---------- THE RECORDS ----------
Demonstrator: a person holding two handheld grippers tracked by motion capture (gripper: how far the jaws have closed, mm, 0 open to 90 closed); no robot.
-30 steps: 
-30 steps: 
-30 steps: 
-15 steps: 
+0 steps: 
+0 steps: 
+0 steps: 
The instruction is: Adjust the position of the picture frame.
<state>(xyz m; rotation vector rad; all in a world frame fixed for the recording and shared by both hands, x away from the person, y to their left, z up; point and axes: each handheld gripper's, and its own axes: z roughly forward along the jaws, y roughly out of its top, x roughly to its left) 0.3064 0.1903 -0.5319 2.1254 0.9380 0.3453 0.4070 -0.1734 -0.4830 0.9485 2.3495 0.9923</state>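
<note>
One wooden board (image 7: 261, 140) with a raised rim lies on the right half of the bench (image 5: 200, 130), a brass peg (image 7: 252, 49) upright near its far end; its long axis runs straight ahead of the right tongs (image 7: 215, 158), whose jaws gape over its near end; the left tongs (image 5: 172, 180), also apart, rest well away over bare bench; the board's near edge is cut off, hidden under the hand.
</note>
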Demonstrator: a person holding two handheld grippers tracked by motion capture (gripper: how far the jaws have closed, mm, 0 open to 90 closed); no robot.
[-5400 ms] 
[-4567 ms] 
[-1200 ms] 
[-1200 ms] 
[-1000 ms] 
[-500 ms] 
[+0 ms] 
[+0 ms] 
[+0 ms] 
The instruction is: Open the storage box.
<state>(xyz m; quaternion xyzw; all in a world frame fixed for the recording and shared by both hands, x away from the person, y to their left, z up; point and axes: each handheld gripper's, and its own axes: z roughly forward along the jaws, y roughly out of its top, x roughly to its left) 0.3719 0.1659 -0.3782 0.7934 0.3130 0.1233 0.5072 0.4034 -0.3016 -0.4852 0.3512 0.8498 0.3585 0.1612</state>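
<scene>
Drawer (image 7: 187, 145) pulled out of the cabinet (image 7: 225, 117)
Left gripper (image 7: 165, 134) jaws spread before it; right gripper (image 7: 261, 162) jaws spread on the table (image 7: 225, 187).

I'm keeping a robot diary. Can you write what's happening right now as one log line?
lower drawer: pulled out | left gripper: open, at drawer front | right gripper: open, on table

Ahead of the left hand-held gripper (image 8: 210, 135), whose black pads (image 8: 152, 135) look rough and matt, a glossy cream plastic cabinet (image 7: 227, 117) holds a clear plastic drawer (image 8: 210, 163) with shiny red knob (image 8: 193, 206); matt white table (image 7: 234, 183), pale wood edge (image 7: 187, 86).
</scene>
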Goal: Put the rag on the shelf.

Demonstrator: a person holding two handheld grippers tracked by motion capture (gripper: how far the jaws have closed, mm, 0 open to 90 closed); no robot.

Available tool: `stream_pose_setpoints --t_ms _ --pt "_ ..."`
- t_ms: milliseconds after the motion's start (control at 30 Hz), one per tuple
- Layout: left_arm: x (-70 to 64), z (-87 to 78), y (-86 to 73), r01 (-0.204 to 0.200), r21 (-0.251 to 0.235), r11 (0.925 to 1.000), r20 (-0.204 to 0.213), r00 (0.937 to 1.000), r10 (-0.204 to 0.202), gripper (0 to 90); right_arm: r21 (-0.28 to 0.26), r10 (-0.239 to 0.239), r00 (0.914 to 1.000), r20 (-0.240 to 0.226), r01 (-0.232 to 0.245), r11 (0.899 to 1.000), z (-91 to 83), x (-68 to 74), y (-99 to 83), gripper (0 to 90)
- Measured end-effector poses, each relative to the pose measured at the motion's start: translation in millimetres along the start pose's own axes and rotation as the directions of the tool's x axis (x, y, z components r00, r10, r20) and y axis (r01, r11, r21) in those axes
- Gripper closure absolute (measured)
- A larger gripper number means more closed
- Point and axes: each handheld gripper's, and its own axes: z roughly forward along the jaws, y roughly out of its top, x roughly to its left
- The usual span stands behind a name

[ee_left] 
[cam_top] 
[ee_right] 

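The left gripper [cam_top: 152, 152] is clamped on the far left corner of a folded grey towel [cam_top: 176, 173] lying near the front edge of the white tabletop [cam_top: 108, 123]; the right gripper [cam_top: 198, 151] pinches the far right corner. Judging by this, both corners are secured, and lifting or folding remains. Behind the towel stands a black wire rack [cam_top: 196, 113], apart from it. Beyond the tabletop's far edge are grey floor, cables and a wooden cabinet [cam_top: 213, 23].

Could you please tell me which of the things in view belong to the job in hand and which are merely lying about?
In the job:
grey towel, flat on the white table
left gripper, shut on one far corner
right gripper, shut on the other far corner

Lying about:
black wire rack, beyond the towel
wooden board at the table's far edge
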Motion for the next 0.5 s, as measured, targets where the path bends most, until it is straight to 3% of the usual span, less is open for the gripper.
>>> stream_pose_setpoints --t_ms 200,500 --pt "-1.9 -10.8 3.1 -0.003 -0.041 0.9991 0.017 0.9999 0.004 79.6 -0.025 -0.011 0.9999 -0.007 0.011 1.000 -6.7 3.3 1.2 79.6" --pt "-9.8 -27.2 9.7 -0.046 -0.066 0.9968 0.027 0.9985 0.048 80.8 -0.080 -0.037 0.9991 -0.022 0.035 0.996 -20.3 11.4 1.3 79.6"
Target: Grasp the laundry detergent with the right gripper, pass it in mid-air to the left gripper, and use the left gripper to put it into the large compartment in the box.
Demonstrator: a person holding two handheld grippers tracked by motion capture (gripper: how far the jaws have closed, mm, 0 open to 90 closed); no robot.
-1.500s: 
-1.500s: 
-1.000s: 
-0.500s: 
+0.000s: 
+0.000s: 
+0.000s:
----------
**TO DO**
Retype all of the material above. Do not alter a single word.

**TASK SOLUTION**
Demonstrator: a person holding two handheld grippers tracked by motion capture (gripper: how far the jaws have closed, mm, 0 open to 90 closed); no robot.
-30 steps: 
-30 steps: 
-30 steps: 
-15 steps: 
+0 steps: 
+0 steps: 
+0 steps: 
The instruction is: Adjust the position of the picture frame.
<state>(xyz m; rotation vector rad; all in a world frame fixed for the recording and shared by both hands, x away from the person, y to their left, z up; point and axes: each handheld gripper's, and its own axes: z roughly forward along the jaws, y roughly out of its top, x roughly to its left) 0.3064 0.1903 -0.5319 2.1254 0.9380 0.3453 0.4070 -0.1734 -0.4830 0.9485 2.3495 0.9923</state>
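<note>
One wooden board (image 7: 261, 140) with a raised rim lies on the right half of the bench (image 5: 200, 130), a brass peg (image 7: 252, 49) upright near its far end; its long axis runs straight ahead of the right tongs (image 7: 215, 158), whose jaws gape over its near end; the left tongs (image 5: 172, 180), also apart, rest well away over bare bench; the board's near edge is cut off, hidden under the hand.
</note>
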Demonstrator: a person holding two handheld grippers tracked by motion capture (gripper: how far the jaws have closed, mm, 0 open to 90 closed); no robot.
[-5400 ms] 
[-4567 ms] 
[-1200 ms] 
[-1200 ms] 
[-1000 ms] 
[-500 ms] 
[+0 ms] 
[+0 ms] 
[+0 ms] 
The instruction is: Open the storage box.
<state>(xyz m; quaternion xyzw; all in a world frame fixed for the recording and shared by both hands, x away from the person, y to their left, z up; point and axes: each handheld gripper's, and its own axes: z roughly forward along the jaws, y roughly out of its top, x roughly to its left) 0.3719 0.1659 -0.3782 0.7934 0.3130 0.1233 0.5072 0.4034 -0.3016 -0.4852 0.3512 0.8498 0.3585 0.1612</state>
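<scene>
Drawer (image 7: 187, 145) pulled out of the cabinet (image 7: 225, 117)
Left gripper (image 7: 165, 134) jaws spread before it; right gripper (image 7: 261, 162) jaws spread on the table (image 7: 225, 187).

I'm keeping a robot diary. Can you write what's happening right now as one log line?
lower drawer: pulled out | left gripper: open, at drawer front | right gripper: open, on table

Ahead of the left hand-held gripper (image 8: 210, 135), whose black pads (image 8: 152, 135) look rough and matt, a glossy cream plastic cabinet (image 7: 227, 117) holds a clear plastic drawer (image 8: 210, 163) with shiny red knob (image 8: 193, 206); matt white table (image 7: 234, 183), pale wood edge (image 7: 187, 86).
</scene>
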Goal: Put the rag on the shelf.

Demonstrator: a person holding two handheld grippers tracked by motion capture (gripper: how far the jaws have closed, mm, 0 open to 90 closed); no robot.

Available tool: `stream_pose_setpoints --t_ms _ --pt "_ ..."`
- t_ms: milliseconds after the motion's start (control at 30 Hz), one per tuple
- Layout: left_arm: x (-70 to 64), z (-87 to 78), y (-86 to 73), r01 (-0.204 to 0.200), r21 (-0.251 to 0.235), r11 (0.925 to 1.000), r20 (-0.204 to 0.213), r00 (0.937 to 1.000), r10 (-0.204 to 0.202), gripper (0 to 90); right_arm: r21 (-0.28 to 0.26), r10 (-0.239 to 0.239), r00 (0.914 to 1.000), r20 (-0.240 to 0.226), r01 (-0.232 to 0.245), r11 (0.899 to 1.000), z (-91 to 83), x (-68 to 74), y (-99 to 83), gripper (0 to 90)
- Measured end-effector poses, each relative to the pose measured at the motion's start: translation in millimetres along the start pose's own axes and rotation as the directions of the tool's x axis (x, y, z components r00, r10, r20) and y axis (r01, r11, r21) in those axes
- Gripper closure absolute (measured)
- A larger gripper number means more closed
- Point and axes: each handheld gripper's, and its own axes: z roughly forward along the jaws, y roughly out of its top, x roughly to its left
- The usual span stands behind a name

[ee_left] 
[cam_top] 
[ee_right] 

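The left gripper [cam_top: 152, 152] is clamped on the far left corner of a folded grey towel [cam_top: 176, 173] lying near the front edge of the white tabletop [cam_top: 108, 123]; the right gripper [cam_top: 198, 151] pinches the far right corner. Judging by this, both corners are secured, and lifting or folding remains. Behind the towel stands a black wire rack [cam_top: 196, 113], apart from it. Beyond the tabletop's far edge are grey floor, cables and a wooden cabinet [cam_top: 213, 23].

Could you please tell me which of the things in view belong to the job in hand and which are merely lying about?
In the job:
grey towel, flat on the white table
left gripper, shut on one far corner
right gripper, shut on the other far corner

Lying about:
black wire rack, beyond the towel
wooden board at the table's far edge
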Motion for the next 0.5 s, as measured, targets where the path bends most, until it is straight to 3% of the usual span, less is open for the gripper.
>>> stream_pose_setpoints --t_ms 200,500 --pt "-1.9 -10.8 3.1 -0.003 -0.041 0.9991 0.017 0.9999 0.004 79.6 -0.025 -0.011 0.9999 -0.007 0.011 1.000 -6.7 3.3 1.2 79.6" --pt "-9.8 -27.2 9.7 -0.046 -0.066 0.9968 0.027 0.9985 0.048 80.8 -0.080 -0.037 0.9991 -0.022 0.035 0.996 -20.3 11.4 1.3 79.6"
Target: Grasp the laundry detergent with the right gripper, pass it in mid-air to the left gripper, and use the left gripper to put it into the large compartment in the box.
Demonstrator: a person holding two handheld grippers tracked by motion capture (gripper: how far the jaws have closed, mm, 0 open to 90 closed); no robot.
-1.500s: 
-1.500s: 
-1.000s: 
-0.500s: 
+0.000s: 
+0.000s: 
+0.000s:

That's the answer, with nothing more to add.